* [Task to complete]: Pick out each line with the word "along" from the material that follows.

◇ ◇ ◇

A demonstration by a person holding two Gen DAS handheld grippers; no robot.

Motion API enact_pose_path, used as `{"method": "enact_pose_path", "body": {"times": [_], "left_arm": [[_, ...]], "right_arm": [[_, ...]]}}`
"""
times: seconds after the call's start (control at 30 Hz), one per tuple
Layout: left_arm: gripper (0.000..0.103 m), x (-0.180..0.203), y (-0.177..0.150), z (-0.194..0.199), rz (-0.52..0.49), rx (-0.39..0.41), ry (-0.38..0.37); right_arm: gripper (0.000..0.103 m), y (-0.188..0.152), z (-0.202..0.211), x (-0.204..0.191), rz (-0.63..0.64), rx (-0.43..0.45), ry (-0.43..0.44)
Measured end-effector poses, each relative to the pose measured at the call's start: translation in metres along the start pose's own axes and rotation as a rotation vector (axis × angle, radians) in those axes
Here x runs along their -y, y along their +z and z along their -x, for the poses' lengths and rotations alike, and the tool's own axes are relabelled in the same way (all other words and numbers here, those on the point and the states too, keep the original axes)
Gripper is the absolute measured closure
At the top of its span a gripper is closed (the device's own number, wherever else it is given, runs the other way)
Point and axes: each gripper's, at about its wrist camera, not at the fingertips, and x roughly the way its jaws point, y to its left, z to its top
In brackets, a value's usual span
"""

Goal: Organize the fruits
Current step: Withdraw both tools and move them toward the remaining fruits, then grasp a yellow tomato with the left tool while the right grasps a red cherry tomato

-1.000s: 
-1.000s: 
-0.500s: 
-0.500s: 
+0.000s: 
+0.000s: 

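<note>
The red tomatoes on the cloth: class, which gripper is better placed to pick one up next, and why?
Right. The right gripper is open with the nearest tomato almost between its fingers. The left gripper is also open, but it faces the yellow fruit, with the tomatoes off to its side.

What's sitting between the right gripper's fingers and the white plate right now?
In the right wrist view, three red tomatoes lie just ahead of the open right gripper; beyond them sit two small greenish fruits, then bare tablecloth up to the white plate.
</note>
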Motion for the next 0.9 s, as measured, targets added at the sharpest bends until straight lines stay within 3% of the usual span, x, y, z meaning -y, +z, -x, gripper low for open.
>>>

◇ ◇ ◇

* [Answer box]:
Measured end-effector poses, each relative to the pose measured at the call's start: translation in metres along the start pose's own axes and rotation as a rotation vector (axis × angle, radians) in those axes
Here x runs along their -y, y along their +z and z along their -x, for the poses' lengths and rotations alike, and the tool's own axes are relabelled in the same way (all other words and numbers here, those on the point and the states too, keep the original axes)

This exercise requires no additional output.